All this is saved in my core data i wanted to search the name P1 and replace the data which user adds into the text field and update it.

but it adds as a new entry into the core data.

code used to save the data:

var coreDataIpAddress: [NSManagedObject] = []


guard let appDelegate =
        UIApplication.shared.delegate as? AppDelegate else {
            return
    }

    // 1
    let managedContext =
        appDelegate.persistentContainer.viewContext

    // 2
    let entity =
        NSEntityDescription.entity(forEntityName: "Data",
                                   in: managedContext)!
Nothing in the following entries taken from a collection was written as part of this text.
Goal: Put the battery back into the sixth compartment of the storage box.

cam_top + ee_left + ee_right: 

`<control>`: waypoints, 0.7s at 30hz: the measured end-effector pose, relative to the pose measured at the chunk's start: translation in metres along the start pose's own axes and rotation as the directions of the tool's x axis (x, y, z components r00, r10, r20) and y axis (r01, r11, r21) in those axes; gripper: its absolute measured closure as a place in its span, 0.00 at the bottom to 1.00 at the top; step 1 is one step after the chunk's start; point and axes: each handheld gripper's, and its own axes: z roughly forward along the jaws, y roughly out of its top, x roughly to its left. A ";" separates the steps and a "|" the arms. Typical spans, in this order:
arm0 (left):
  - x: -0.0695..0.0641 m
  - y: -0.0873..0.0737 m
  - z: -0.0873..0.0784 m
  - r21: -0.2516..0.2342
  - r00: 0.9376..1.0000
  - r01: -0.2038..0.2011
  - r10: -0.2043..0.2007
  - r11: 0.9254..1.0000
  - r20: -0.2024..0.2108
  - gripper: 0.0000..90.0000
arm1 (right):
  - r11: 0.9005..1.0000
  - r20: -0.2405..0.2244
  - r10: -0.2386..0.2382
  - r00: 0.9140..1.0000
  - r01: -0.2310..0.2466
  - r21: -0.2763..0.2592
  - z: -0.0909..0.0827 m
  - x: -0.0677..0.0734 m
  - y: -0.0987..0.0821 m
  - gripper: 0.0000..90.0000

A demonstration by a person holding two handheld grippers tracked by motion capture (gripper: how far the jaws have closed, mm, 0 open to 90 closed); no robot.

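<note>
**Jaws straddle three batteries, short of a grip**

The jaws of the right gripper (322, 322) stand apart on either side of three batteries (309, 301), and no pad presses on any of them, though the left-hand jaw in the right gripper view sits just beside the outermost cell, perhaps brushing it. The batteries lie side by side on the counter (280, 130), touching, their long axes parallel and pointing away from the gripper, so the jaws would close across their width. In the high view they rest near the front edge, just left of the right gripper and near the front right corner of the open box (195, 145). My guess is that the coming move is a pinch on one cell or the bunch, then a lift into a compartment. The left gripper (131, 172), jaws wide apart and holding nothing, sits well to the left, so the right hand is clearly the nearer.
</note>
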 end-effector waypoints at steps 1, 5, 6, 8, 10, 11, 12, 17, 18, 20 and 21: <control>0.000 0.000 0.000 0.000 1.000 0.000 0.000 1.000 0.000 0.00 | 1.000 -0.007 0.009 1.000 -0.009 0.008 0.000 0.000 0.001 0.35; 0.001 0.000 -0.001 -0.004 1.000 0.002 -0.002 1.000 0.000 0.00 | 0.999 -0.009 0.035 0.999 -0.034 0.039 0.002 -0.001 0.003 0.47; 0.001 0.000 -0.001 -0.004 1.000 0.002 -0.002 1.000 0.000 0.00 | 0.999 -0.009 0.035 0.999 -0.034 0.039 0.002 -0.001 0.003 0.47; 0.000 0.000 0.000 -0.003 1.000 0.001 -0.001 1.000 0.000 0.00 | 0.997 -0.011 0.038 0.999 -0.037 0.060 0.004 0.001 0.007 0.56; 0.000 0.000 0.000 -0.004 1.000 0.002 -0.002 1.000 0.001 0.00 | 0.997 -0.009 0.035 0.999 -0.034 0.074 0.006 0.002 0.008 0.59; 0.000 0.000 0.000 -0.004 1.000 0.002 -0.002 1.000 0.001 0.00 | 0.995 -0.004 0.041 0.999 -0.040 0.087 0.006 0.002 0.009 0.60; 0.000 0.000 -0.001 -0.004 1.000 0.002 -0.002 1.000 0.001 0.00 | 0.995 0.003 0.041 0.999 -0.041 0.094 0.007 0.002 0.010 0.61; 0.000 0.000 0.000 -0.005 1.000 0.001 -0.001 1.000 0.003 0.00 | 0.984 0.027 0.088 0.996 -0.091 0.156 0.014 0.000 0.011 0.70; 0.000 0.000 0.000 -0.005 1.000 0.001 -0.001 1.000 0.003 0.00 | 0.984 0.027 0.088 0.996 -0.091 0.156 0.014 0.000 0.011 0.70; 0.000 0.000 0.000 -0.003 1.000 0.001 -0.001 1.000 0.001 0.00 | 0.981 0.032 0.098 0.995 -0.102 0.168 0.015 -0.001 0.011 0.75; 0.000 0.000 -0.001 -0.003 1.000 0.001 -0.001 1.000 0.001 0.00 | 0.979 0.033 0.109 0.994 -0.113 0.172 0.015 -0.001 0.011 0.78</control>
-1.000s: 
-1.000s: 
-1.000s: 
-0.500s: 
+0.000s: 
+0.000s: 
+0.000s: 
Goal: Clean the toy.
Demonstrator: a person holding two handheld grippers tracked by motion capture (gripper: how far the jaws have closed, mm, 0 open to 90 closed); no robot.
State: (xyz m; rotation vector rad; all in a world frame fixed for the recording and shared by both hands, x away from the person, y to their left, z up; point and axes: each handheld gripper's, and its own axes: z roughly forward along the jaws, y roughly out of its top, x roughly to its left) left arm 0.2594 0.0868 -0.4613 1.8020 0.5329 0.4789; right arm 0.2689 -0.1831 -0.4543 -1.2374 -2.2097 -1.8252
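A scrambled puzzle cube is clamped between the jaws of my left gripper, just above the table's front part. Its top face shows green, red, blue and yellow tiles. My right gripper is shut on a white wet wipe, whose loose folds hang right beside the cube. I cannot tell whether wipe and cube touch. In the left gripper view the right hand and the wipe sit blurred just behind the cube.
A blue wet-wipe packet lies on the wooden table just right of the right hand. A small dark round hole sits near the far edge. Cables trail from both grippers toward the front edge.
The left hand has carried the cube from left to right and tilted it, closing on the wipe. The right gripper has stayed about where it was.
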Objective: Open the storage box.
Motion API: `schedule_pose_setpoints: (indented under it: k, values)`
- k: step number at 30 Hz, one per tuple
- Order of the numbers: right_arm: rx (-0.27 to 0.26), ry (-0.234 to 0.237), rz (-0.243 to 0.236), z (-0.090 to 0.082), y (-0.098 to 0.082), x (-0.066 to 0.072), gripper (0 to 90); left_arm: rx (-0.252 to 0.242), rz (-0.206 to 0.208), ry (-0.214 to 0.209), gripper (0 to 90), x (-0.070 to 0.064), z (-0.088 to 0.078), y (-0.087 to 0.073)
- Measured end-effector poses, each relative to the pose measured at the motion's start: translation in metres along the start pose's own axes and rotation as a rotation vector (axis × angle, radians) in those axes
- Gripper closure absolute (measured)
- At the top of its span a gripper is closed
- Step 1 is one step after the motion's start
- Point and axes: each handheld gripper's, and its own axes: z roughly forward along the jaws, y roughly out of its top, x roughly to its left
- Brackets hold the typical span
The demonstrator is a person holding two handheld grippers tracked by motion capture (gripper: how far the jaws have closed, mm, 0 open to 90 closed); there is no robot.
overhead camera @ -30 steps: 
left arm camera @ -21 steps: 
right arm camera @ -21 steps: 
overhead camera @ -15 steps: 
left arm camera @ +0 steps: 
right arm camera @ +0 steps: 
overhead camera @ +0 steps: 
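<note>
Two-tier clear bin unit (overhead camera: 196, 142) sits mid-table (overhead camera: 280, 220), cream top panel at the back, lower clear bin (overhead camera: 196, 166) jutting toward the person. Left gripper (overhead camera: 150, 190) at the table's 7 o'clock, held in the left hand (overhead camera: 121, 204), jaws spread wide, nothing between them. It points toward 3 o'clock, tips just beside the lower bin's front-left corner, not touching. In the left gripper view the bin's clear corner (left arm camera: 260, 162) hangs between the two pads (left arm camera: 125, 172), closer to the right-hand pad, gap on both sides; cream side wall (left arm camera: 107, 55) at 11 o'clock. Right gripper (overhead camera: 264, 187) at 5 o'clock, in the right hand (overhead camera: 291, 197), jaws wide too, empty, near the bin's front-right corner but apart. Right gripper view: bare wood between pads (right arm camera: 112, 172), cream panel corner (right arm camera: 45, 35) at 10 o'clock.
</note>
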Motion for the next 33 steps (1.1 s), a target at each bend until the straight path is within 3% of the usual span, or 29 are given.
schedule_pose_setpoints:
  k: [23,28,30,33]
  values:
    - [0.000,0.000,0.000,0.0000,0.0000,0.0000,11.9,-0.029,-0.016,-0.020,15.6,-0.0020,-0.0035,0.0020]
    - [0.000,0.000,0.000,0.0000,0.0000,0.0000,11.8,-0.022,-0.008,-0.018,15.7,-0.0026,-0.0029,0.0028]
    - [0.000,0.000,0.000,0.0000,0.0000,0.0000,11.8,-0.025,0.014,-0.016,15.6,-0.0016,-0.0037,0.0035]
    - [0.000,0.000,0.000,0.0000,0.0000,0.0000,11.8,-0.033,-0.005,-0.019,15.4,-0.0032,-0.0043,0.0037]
    let Data = NSManagedObject(entity: entity,
                                 insertInto: managedContext)

    // 3
    cameraData.setValue(ipAddress, forKey: "ipaddress")
    cameraData.setValue(snapshotUrl, forKey: "url")
    cameraData.setValue(cameraName, forKey: "name")
    cameraData.setValue(userName, forKey: "user")
    cameraData.setValue(password, forKey: "pass")
    cameraData.setValue(profileToken, forKey: "prof")


    // 4
    do {
        try managedContext.save()
        saveCameraDetails.append(Data)
    } catch let error as NSError {
        print("Could not save. \(error), \(error.userInfo)")
    }
}
  • You are inserting an entity without checking whether its present or not. Go through this : https://stackoverflow.com/questions/26345189/how-do-you-update-a-coredata-entry-that-has-already-been-saved-in-swift – Pallavi Srikhakollu Jan 17 '18 at 11:34
  • I have already checked the link but the answer is in Obj-c and not in swift. – Allison Rose Jan 18 '18 at 02:58

1 Answers1

0

Every time this line of code executes:

let Data = NSManagedObject(entity: entity,
                             insertInto: managedContext)

...you are telling Core Data to create a new instance. That's why you get new entries, because you keep creating them. If you want to update an existing instance, you need to get the existing instance instead of creating a new one. Usually you do this with an NSFetchRequest. Apple provides detailed documentation with sample code that explains this.